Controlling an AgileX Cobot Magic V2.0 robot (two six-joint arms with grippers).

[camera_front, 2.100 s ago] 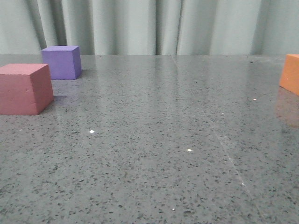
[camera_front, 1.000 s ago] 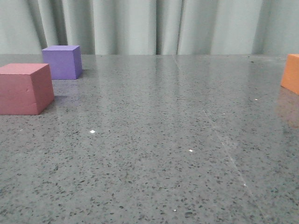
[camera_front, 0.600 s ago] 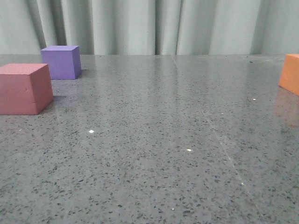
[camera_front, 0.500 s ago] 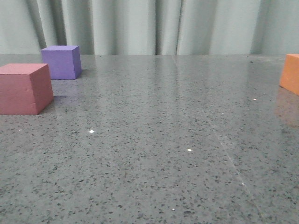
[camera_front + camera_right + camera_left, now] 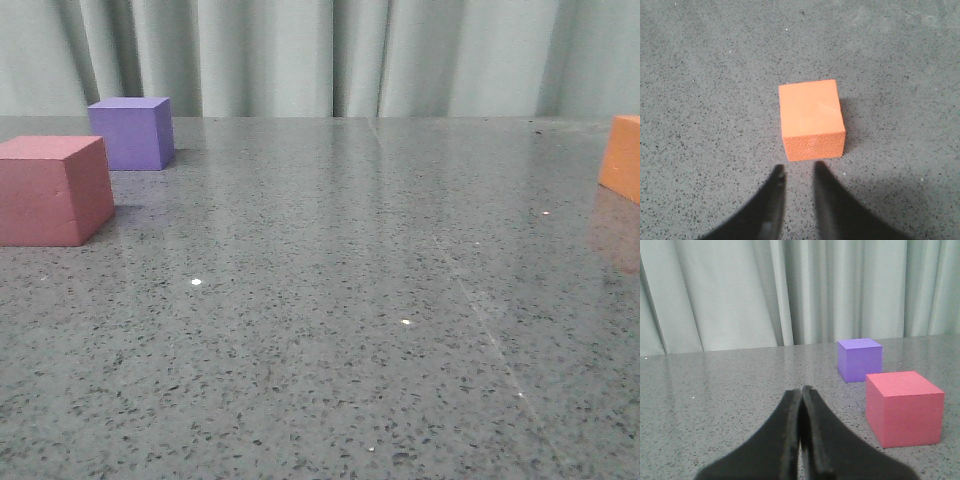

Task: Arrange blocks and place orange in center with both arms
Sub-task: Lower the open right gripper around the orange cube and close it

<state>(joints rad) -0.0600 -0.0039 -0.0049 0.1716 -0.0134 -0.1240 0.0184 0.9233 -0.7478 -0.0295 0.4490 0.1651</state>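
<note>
Speckled grey table (image 5: 700, 75): orange cube (image 5: 811, 119) just beyond slightly parted, empty right claw (image 5: 797, 172).

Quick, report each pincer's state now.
Left pincer: closed, holding nothing.
Right pincer: slightly open, empty, above the orange cube.

On the table (image 5: 330, 300), two blocks sit at the frame's left edge, one (image 5: 132, 132) behind the other (image 5: 52, 190); a third block (image 5: 622, 158) sits at the right edge.

Grey speckled glossy table (image 5: 330, 300); pale green pleated curtain (image 5: 300, 55) behind
</note>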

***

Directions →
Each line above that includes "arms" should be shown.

Completed task →
Controlling an AgileX Cobot Magic V2.0 robot (two six-joint arms with grippers).
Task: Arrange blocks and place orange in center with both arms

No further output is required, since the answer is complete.